The Power of Measurement
The old axiom that you can't manage if you can't measure is never truer than in the context of alignment. The center of the alignment model is leadership and culture -- and underlying culture is measurement. Measurement drives behavior and behavior, in turn, creates culture. New Web-based technologies now exist that enable senior executives to quickly and frequently assess the state of alignment within their organizations. Using easy-to-understand graphic displays, managers can identify areas of best-demonstrated practice and pockets of misalignment.
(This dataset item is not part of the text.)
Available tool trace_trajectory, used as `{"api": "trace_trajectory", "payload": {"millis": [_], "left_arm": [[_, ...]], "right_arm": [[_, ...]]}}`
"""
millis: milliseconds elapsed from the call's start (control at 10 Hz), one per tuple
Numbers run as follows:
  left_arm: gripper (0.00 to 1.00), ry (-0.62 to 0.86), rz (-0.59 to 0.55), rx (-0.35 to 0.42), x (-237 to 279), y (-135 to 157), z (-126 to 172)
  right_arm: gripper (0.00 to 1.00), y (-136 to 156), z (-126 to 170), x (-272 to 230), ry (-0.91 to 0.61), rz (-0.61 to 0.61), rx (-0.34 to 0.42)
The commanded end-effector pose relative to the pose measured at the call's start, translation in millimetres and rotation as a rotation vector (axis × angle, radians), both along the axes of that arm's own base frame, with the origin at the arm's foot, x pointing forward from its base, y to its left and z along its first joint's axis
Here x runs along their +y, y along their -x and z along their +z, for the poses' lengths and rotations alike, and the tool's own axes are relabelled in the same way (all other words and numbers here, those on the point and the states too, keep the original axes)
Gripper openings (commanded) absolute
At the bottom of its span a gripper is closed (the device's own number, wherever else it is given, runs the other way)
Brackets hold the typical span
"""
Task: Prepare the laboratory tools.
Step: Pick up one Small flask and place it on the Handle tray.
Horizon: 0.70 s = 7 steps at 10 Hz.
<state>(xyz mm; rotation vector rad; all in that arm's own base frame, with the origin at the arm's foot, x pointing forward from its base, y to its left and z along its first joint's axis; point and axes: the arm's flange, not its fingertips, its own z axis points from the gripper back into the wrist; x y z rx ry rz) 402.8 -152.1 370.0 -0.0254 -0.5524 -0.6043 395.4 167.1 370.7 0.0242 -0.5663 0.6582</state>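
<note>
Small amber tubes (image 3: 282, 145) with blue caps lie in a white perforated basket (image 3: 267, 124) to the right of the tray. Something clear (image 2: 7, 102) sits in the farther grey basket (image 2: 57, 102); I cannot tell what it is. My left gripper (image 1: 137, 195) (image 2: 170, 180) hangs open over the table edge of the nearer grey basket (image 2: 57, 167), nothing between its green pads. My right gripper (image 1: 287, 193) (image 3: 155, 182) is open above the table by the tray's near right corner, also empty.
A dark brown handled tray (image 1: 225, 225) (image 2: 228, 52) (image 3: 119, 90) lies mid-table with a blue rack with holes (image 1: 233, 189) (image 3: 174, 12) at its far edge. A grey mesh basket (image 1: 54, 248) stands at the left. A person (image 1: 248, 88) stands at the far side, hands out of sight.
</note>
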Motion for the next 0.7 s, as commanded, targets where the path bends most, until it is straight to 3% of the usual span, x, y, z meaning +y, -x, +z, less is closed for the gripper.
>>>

The U.S. Navy, for example, has used alignment measurement extensively both in battle groups, as they deploy for combat, and shore-based operations. Their experience shows that providing leadership at all levels with information on the state of alignment within their areas of responsibility permits them to take action in a focused and targeted way. The Navy's Web-based alignment-measurement system was developed by ODI and Genesys Solutions LLC. It combines data-analysis capabilities with tools that can create colorful, easy-to-understand graphics and incorporate video presentations. It also permits the capturing of responses to open-ended, qualitative questions from any or all segments of an organization's population.